Globalement, le conseil des ministres était divisé et éparpillé à un moment crucial pour les négociations sur l’intervention rwandaise. Selon des articles de journaux que j’ai consultés, au moment où la décision d’entrer au Rwanda avec Turquoise a été prise, des journaux comme le Financial Times (22 juin 1994) ont décrit comment les divisions au sein du cabinet français étaient aggravées par le fait que Balladur, Léotard, Juppé et Védrine soutenaient tous des candidats différents pour la présidentielle. Les résultats des élections européennes du 14 juin ont aussi contribué à briser la structure fragile des partis puisque «les principaux partis de gauche et de droite ont gagné seulement 40% des voix».

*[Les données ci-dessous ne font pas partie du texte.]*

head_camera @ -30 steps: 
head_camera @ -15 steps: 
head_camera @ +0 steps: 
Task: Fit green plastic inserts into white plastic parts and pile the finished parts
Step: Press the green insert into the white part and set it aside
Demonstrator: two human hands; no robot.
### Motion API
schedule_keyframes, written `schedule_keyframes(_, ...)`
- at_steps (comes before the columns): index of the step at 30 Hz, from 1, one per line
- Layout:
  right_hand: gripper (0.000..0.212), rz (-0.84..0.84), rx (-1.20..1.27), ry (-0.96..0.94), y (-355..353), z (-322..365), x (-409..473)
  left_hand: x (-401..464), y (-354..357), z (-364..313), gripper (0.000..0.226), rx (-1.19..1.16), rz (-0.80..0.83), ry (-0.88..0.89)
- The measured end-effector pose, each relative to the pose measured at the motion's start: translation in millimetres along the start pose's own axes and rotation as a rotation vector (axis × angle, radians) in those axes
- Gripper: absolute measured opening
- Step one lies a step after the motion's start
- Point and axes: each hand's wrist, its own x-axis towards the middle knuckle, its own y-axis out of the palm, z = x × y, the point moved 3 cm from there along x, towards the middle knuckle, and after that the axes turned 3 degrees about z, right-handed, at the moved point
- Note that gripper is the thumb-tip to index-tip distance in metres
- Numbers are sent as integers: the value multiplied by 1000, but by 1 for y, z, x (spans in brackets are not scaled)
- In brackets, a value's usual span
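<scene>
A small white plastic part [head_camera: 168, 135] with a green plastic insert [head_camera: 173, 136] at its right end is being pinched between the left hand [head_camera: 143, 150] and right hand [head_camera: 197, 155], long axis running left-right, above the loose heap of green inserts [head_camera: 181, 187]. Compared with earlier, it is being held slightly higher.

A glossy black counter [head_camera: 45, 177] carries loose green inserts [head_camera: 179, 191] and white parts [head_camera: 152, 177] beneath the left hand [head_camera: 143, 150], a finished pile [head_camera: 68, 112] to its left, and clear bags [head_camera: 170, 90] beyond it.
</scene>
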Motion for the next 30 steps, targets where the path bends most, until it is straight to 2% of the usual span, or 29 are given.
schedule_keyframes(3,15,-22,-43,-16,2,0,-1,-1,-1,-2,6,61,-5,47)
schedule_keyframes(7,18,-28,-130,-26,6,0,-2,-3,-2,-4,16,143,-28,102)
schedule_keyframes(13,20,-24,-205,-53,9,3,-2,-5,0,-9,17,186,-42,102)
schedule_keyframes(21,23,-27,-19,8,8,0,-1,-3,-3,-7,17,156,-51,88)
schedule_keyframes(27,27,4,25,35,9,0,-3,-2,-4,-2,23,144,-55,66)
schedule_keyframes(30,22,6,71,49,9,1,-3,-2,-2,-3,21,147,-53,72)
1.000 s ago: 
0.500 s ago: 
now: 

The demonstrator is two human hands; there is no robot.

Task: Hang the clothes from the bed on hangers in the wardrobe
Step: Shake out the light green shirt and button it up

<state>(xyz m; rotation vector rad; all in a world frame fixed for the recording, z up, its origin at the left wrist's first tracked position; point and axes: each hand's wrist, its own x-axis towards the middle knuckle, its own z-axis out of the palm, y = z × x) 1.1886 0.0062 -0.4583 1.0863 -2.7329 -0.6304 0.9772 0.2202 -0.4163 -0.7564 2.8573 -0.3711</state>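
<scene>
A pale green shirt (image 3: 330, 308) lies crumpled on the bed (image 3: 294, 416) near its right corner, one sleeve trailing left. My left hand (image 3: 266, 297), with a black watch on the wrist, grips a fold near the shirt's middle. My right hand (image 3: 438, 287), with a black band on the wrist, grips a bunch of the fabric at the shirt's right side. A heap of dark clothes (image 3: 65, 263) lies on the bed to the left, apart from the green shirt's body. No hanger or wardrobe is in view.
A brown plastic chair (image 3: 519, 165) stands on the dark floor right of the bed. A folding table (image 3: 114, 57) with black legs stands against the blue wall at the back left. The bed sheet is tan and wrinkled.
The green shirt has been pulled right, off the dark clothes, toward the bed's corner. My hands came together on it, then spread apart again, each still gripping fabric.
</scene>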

Les divisions au sein des plus hauts échelons du gouvernement de cohabitation Mitterrand-Balladur dans une année électorale importante ont conduit à la lenteur de l’opération Turquoise. Quand l’opération a finalement commencé le 22 juin, elle a été en proie à l’incertitude et l’hésitation en particulier sur ceux qui prendraient part. La France était réticente à faire cavalier seul. Ces divisions politiques selon moi ont également eu une incidence directe sur la composition de la force et sur la nature précise de l’opération. L’implosion du PS après les élections législatives de 1993 est en partie responsable pour cette situation. Mitterrand qui était malade avait les mains liées. Qui plus est, plus l’échéance des élections présidentielles de 1995 se rapprochait, plus l’union UMP-RPR était menacée et plus les divisions au sein du RPR étaient accentuées. Il est important de ne pas négliger ces divisions entre les partis et au sein du gouvernement pour comprendre la composition et le calendrier de l’opération Turquoise. En particulier, mes recherches montrent que la composition de l’opération Turquoise a été retardée à cause des divisions entre les principaux acteurs politiques comme l’insistance de Balladur d’envoyer une force multinationale au Rwanda.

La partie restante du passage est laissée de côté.